Hmmm. I'm a bit suspicious that the author of this article about adult men remaining flatsharing bachelors is simply trying to convince himself he's made the right decision. I'm currently sharing a house post-MBA, and I have to admit it's a bit guy-looking with pizza boxes and plasma screens everywhere, but my top floor is an oasis of minimalist calm.

Friday, October 03, 2008

Brown shuffles his feet

My word. Peter Mandelson is returning to government? I can only assume this is a new strategy: New Labour realises the next election is a lost cause, so has simply decided to go out with as loud a thud as possible.

Thursday, October 02, 2008

I've got a bad feeling about this

I'm in touch with a few of the latest Warwick MBA full-time cohort, and one thing has become clear: they're all named after Star Wars characters.

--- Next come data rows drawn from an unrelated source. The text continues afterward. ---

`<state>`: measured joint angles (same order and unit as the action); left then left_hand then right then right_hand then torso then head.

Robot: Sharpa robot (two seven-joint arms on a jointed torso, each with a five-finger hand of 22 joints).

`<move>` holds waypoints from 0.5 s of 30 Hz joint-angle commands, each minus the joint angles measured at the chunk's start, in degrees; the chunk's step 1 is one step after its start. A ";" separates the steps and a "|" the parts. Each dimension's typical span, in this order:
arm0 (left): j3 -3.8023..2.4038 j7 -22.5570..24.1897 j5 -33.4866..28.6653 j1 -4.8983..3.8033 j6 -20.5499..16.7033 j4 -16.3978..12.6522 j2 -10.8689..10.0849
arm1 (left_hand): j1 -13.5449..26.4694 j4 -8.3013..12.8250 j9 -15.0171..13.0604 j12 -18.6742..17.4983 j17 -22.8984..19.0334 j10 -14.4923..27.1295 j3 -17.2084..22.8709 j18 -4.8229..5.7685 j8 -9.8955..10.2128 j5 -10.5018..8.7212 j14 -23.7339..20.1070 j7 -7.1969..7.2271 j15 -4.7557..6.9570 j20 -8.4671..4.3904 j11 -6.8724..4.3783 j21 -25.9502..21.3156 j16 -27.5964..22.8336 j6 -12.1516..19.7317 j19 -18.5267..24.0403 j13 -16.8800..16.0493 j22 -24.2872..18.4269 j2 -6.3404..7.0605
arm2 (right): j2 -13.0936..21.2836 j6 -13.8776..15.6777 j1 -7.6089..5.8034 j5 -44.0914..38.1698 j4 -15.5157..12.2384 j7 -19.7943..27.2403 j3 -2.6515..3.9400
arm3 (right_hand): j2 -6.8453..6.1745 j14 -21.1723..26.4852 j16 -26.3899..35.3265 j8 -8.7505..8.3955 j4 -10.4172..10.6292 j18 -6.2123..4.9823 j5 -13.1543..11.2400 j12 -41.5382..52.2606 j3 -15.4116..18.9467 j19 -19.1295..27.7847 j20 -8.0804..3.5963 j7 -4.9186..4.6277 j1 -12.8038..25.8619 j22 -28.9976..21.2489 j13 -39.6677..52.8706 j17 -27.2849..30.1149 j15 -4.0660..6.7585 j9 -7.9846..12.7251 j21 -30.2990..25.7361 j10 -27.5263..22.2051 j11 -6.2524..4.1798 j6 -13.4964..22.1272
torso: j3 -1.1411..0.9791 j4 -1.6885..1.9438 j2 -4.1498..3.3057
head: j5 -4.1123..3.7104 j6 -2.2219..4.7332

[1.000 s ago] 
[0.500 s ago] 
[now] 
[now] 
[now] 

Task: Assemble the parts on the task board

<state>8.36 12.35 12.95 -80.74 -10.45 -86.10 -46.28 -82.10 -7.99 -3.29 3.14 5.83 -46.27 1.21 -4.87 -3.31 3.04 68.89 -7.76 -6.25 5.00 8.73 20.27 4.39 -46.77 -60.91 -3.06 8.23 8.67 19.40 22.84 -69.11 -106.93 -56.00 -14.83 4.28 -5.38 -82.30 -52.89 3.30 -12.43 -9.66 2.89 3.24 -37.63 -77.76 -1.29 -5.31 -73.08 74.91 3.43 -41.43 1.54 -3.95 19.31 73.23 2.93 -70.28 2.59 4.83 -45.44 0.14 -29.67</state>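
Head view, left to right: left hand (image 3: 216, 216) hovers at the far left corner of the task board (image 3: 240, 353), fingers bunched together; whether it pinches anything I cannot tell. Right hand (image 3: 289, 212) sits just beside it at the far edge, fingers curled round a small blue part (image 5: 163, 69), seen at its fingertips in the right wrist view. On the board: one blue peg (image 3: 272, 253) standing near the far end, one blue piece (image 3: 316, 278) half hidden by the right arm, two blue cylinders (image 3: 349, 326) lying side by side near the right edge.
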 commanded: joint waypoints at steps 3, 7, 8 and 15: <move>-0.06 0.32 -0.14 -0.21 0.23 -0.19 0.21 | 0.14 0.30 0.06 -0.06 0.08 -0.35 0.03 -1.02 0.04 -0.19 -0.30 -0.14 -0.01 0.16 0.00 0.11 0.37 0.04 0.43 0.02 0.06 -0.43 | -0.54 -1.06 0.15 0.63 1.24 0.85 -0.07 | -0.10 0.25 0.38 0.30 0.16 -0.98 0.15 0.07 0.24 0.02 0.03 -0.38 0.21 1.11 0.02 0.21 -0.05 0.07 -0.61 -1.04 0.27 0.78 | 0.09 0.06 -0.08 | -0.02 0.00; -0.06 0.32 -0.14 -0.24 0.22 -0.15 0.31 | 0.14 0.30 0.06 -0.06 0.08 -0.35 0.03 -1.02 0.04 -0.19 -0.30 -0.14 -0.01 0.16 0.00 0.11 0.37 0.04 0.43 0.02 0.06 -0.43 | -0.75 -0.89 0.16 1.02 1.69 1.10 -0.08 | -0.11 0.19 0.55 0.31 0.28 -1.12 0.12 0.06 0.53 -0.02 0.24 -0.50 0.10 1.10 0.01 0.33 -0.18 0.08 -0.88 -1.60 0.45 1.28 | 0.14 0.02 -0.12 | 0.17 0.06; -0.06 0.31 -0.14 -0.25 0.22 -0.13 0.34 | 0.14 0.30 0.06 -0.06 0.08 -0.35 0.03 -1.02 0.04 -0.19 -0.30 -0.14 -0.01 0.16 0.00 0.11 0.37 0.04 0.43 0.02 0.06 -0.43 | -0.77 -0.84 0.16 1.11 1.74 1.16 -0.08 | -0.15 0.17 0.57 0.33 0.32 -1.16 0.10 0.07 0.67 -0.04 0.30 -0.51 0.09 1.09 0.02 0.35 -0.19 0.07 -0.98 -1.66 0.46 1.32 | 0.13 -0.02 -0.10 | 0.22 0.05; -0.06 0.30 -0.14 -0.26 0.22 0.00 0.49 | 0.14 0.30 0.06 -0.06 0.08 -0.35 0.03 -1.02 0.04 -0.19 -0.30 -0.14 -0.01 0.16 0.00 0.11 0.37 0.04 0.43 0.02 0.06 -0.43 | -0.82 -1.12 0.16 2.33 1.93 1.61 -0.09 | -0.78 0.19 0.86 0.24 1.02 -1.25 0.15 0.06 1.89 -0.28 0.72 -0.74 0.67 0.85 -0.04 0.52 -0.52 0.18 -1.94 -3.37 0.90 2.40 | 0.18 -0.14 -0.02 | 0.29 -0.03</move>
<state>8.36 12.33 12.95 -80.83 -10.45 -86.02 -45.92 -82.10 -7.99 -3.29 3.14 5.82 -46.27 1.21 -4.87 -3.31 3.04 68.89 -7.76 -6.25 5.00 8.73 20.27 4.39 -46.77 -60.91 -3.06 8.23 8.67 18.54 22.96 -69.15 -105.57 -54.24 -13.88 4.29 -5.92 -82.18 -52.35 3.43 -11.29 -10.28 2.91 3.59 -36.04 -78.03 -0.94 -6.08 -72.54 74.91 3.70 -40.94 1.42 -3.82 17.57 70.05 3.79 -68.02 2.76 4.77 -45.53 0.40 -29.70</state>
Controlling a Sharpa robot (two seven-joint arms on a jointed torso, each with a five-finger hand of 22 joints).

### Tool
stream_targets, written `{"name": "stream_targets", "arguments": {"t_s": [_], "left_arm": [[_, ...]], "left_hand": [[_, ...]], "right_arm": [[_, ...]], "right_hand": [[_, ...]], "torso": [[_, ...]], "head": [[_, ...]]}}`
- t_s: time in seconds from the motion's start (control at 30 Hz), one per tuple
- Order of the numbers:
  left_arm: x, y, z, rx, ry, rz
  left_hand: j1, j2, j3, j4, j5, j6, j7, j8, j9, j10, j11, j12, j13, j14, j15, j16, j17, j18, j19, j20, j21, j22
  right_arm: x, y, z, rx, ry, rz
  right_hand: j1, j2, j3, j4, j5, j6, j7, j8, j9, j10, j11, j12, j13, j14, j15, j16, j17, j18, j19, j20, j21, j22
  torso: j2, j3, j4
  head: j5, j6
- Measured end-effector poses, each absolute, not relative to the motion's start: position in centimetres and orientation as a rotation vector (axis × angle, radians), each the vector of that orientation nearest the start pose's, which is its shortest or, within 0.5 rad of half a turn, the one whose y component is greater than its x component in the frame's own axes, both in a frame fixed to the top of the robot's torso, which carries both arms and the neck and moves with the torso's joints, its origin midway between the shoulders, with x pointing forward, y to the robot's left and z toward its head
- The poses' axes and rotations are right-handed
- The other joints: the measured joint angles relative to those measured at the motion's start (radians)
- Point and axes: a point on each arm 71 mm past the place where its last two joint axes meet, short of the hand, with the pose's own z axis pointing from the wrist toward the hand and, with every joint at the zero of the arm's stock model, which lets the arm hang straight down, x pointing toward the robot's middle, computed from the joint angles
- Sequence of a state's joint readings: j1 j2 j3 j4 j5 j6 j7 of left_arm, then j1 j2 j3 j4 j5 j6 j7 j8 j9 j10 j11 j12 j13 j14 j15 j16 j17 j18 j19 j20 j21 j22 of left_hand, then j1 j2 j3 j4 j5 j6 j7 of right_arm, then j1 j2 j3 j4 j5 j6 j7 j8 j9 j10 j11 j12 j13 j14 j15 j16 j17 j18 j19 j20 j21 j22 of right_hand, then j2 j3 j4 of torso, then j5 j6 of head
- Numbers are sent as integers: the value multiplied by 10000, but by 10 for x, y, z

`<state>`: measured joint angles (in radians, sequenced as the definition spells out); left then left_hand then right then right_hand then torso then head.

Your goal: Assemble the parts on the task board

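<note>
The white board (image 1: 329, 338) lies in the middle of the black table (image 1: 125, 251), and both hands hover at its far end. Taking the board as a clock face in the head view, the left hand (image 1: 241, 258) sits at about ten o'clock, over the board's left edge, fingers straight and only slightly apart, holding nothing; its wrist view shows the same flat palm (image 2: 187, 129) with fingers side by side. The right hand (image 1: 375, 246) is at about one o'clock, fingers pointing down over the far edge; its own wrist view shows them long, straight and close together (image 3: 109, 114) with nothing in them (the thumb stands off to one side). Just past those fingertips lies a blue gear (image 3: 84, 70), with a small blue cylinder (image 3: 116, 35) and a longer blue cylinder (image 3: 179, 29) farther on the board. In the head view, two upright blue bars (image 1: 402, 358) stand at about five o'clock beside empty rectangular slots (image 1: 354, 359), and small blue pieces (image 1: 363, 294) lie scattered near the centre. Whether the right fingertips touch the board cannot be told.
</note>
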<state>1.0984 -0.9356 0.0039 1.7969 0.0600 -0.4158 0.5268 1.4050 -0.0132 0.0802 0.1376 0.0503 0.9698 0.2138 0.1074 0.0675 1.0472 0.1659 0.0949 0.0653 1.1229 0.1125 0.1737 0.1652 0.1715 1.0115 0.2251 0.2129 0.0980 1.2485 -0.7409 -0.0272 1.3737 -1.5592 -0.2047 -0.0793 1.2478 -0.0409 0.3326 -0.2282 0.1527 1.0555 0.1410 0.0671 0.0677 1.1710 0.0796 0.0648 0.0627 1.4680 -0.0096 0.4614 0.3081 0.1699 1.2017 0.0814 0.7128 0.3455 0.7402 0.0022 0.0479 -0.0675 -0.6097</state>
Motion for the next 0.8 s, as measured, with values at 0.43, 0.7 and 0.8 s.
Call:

I mean... Sumudu M? Jib Warittha? Gokturk D'mir? Sumudu M's undoubtedly an X-Wing fighter jockey, defending the rebel alliance from the Empire. Jib Warittha, obviously an ambassador of a friendly alien race, possibly a diplomat. Gokturk D'mir - well, of course that's an officer on an Imperial Star Destroyer. All of them would be perfectly at home in the Mos Eisley Cantina.

I wish them luck as their second week ends. I mean, my cohort last year was pretty special, but this lot fight space battles! But do they know how to build their own lightsabres yet? They'd better learn. The Force is strong with this cohort.

Wearing my Kenobi hat for a moment, here's a tip for any of them reading:

"The Operations Lecturer in Term 1 will state your initial presentations 'do not need to be polished and professional'. Don't believe him."